TASK: The full listing should be reproduced exactly as it appears.

Start of Block

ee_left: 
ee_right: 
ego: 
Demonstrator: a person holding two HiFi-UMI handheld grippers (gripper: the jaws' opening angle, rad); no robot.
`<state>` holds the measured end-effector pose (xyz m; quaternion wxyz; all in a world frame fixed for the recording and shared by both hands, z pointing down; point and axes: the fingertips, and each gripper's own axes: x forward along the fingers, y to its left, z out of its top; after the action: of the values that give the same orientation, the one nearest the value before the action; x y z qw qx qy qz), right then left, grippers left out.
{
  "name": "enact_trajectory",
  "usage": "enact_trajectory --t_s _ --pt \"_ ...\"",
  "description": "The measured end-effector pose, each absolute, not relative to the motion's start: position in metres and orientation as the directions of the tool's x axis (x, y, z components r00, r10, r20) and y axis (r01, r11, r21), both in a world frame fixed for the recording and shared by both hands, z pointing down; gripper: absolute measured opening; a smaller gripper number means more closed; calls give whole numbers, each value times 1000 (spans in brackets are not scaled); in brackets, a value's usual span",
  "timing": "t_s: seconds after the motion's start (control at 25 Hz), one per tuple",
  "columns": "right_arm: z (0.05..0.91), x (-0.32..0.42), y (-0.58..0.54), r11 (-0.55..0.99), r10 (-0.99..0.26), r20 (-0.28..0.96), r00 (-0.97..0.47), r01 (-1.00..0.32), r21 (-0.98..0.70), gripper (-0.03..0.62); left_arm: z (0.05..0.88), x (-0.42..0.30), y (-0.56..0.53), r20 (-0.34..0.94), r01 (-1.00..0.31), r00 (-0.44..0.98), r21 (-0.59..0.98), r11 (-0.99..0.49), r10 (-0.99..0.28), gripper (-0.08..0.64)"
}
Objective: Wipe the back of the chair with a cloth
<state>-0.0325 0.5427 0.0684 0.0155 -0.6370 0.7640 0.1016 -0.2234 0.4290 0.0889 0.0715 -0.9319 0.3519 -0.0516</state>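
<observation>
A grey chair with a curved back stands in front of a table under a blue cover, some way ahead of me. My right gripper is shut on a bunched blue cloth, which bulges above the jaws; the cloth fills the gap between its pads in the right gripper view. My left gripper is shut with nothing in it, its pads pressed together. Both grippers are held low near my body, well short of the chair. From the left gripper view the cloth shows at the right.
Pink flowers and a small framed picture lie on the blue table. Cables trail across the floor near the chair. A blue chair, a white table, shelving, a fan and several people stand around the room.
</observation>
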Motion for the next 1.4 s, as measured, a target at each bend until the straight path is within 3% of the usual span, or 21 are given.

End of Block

EXERCISE OUTPUT:
ee_left: 
ee_right: 
ego: 
Demonstrator: a person holding two HiFi-UMI handheld grippers (gripper: the jaws' opening angle, rad); no robot.
`<state>` holds the measured end-effector pose (xyz m; quaternion wxyz; all in a world frame fixed for the recording and shared by both hands, z pointing down; point and axes: the fingertips, and each gripper's own axes: x forward along the fingers, y to its left, z out of its top; after the action: of the values that give the same orientation, the one nearest the value before the action; x y z qw qx qy qz), right then left, grippers left out.
{
  "name": "enact_trajectory",
  "usage": "enact_trajectory --t_s _ --pt \"_ ...\"",
  "description": "The measured end-effector pose, each absolute, not relative to the motion's start: position in metres and orientation as the directions of the tool's x axis (x, y, z components r00, r10, r20) and y axis (r01, r11, r21), both in a world frame fixed for the recording and shared by both hands, z pointing down; gripper: absolute measured opening; a smaller gripper number means more closed; calls give whole numbers, each value times 1000 (spans in brackets are not scaled); in brackets, a value's usual span",
  "timing": "t_s: seconds after the motion's start (control at 25 Hz), one per tuple",
  "columns": "right_arm: z (0.05..0.91), x (-0.32..0.42), y (-0.58..0.54), r11 (-0.55..0.99), r10 (-0.99..0.26), r20 (-0.28..0.96), r00 (-0.97..0.47), r01 (-1.00..0.32), r21 (-0.98..0.70), gripper (-0.03..0.62); left_arm: z (0.05..0.88), x (-0.42..0.30), y (-0.56..0.53), r20 (-0.34..0.94), r01 (-1.00..0.31), r00 (-0.44..0.98), r21 (-0.59..0.98), r11 (-0.99..0.49), r10 (-0.99..0.28), gripper (-0.08..0.64)"
}
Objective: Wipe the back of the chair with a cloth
<state>-0.0325 0.5427 0.0684 0.0155 -0.6370 0.7640 0.1016 -0.2234 0.4290 0.0889 0.0715 -0.9319 0.3519 -0.0516</state>
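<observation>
A grey chair with a curved back stands in front of a table under a blue cover, some way ahead of me. My right gripper is shut on a bunched blue cloth, which bulges above the jaws; the cloth fills the gap between its pads in the right gripper view. My left gripper is shut with nothing in it, its pads pressed together. Both grippers are held low near my body, well short of the chair. From the left gripper view the cloth shows at the right.
Pink flowers and a small framed picture lie on the blue table. Cables trail across the floor near the chair. A blue chair, a white table, shelving, a fan and several people stand around the room.
</observation>
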Motion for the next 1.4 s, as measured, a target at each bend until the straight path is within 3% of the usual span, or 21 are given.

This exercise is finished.